А потом она вдруг мягко выпустила член изо рта, заставив Малфоя застонать от ощущения потери, поднялась и пристально глянула на него сверху вниз. Глянула так, что Люциус сразу же понял: вот оно, свершение. Эта прекрасная ведьма все же смогла достичь того, к чему так стремилась — она смогла унизить его, растоптать, даже в какой-то степени разрушить, как личность, заставив при этом дико, бешено желать себя. И теперь готовилась воссоздать его заново. В эту минуту Люциусу казалось, что никогда еще за всю свою жизнь он не вожделел женщину столь глубоко и сильно, как желал сейчас Гермиону Грейнджер.
Которая наклонилась и, коснувшись ладошками его обнаженных плеч, прошептала на ухо, невольно щекоча лицо Малфоя своими разметавшимися кудрями:
— А теперь, Люциус, я собираюсь выебать тебя. Медленно. Сладко. Или ты возражаешь против того, чтобы твой чистокровный член оказался в моем грязнокровном влагалище?
Не сумев произнести ни слова, он лишь тяжело выдохнул и что-то невнятно прохрипел. Гермиона заглянула ему в глаза и поймала взгляд, просто кричащий о том, что у его обладателя нет никаких возражений. Абсолютно никаких возражений! На что счастливо рассмеялась и начала медленно опускаться на Люциуса, тут же довольно застонавшего от ощущений этого первого, самого приятного, хотя и мучительного из-за ее нарочитой медлительности, проникновения в такое желанное тело.
На полпути Гермиона остановилась и прикрыла веки. Член Малфоя казался ей огромным, но дискомфорт от его вторжения смягчался ощущением откровенного чувственного восторга, не испытанного еще никогда ранее столь остро и ярко.

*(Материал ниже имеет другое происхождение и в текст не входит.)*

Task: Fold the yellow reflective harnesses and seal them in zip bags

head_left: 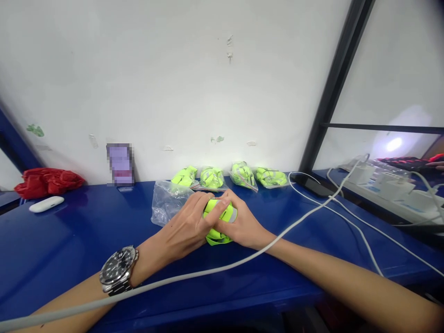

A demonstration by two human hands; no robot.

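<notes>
Between my two hands is a bundled neon-yellow reflective vest point(218, 236) with grey reflective strips. My left hand point(189, 222), wearing a watch at the wrist, is closed over its left side. From the right, my right hand point(243, 224) wraps the bundle, its thumb pressed on the front. Part of the vest is hidden behind the fingers. Just left of it and partly behind my left hand, a crumpled clear plastic bag point(163, 203) lies on the blue table point(138, 217).
Several bagged neon-yellow bundles point(243, 175) lie along the wall. At left are a red bag point(48, 181), a white case point(46, 204) and a propped phone point(121, 164). A white cable point(215, 269) crosses before my forearms. Chargers on a power strip point(391, 189) sit right, near a black phone point(315, 186).
</notes>
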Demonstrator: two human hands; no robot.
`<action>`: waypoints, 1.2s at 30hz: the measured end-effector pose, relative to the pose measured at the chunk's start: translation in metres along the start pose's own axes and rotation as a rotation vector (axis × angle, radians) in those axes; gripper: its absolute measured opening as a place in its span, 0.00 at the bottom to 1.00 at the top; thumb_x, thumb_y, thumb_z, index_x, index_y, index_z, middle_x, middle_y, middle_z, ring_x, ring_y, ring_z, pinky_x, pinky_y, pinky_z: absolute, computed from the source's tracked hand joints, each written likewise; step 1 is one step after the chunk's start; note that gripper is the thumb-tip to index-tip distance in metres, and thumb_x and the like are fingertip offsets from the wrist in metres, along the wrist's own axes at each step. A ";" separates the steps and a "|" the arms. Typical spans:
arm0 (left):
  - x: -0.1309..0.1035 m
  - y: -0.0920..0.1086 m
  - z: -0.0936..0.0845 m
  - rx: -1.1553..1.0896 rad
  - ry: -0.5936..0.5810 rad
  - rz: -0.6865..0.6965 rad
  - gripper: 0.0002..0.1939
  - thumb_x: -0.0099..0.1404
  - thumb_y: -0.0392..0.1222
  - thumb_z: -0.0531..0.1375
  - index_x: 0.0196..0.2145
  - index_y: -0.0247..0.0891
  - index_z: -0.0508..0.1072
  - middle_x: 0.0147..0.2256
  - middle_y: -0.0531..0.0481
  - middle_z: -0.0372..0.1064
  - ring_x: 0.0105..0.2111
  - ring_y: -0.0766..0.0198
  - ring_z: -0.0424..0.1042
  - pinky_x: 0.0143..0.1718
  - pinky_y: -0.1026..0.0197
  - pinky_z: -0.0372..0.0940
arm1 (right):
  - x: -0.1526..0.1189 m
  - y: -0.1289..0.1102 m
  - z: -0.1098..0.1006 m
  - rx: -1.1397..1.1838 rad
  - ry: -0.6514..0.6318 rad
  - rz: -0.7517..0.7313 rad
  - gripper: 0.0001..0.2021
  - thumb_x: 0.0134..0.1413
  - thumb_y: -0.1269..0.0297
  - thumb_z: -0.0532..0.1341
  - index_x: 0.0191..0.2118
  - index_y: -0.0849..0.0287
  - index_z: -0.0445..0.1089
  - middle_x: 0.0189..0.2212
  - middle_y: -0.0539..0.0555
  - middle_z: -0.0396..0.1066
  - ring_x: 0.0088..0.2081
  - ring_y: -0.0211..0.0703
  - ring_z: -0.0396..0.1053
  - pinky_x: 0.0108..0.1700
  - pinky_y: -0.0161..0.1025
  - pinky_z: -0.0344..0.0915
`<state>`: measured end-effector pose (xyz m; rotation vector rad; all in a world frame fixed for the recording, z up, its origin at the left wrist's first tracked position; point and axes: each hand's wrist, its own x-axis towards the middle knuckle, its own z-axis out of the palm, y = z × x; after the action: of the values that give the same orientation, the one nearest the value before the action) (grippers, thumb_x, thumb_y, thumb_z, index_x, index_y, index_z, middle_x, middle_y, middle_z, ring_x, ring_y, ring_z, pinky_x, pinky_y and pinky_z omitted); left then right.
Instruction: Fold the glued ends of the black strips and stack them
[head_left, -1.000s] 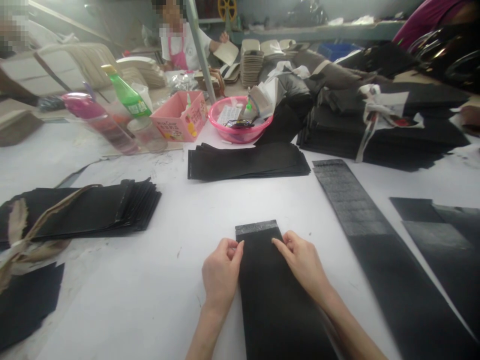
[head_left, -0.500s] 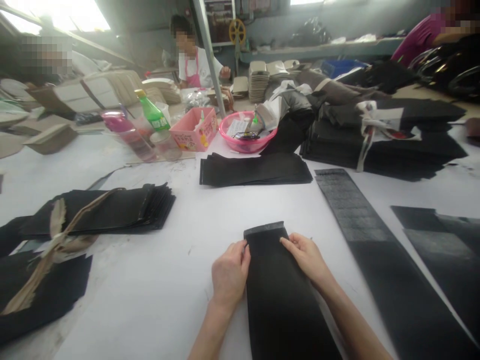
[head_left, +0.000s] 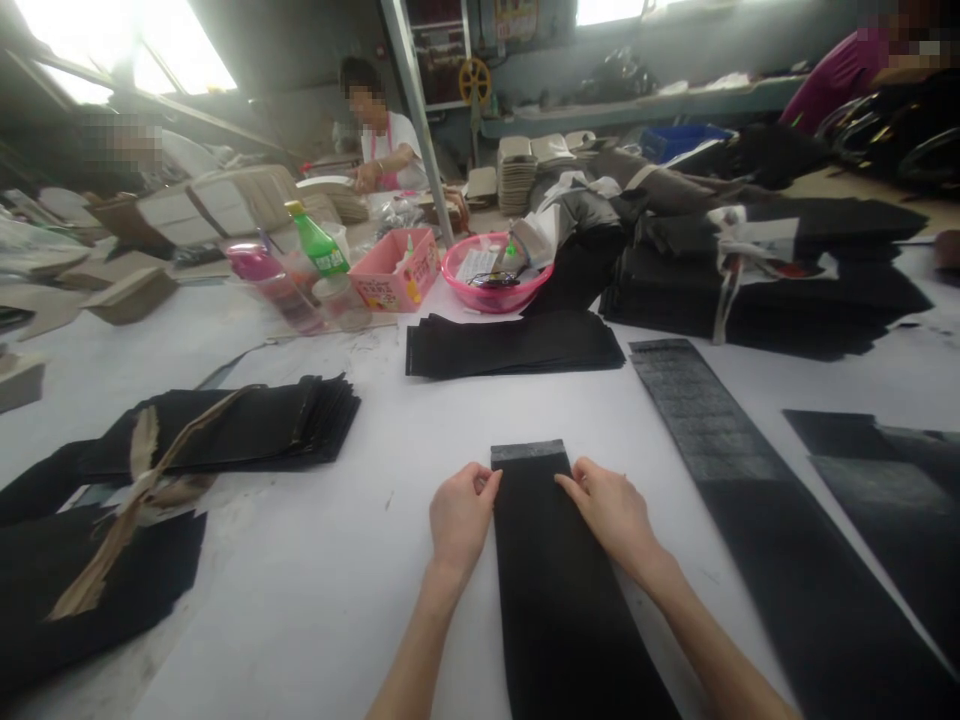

Переждав чуть-чуть, Гермиона продолжила опускаться, но тут же почувствовала, как Люциус нетерпеливо вскинул бедра, толкаясь навстречу, чтобы мощным рывком проникнуть еще глубже, и крик восхищения невольно слетел с ее губ.
С расширившимися от удивления глазами, она опять замерла, пытаясь привыкнуть к ощущению его плоти внутри себя и при этом понимая, что надолго ее не хватит: самой страшно хочется опуститься на него наконец, а потом двигаться и двигаться, с каждым толчком подводя и его, и себя к долгожданной разрядке.
И не успела претворить свое желание в жизнь, как ушей достиг едва слышный шепот:
— Ну же… пожалуйста.
Гермиона улыбнулась и опустилась на него полностью, инстинктивно сжимая мышцы влагалища и прижимаясь к Люциусу всем телом. Он же коротко и с удовольствием выдохнул, но на этот раз промолчал.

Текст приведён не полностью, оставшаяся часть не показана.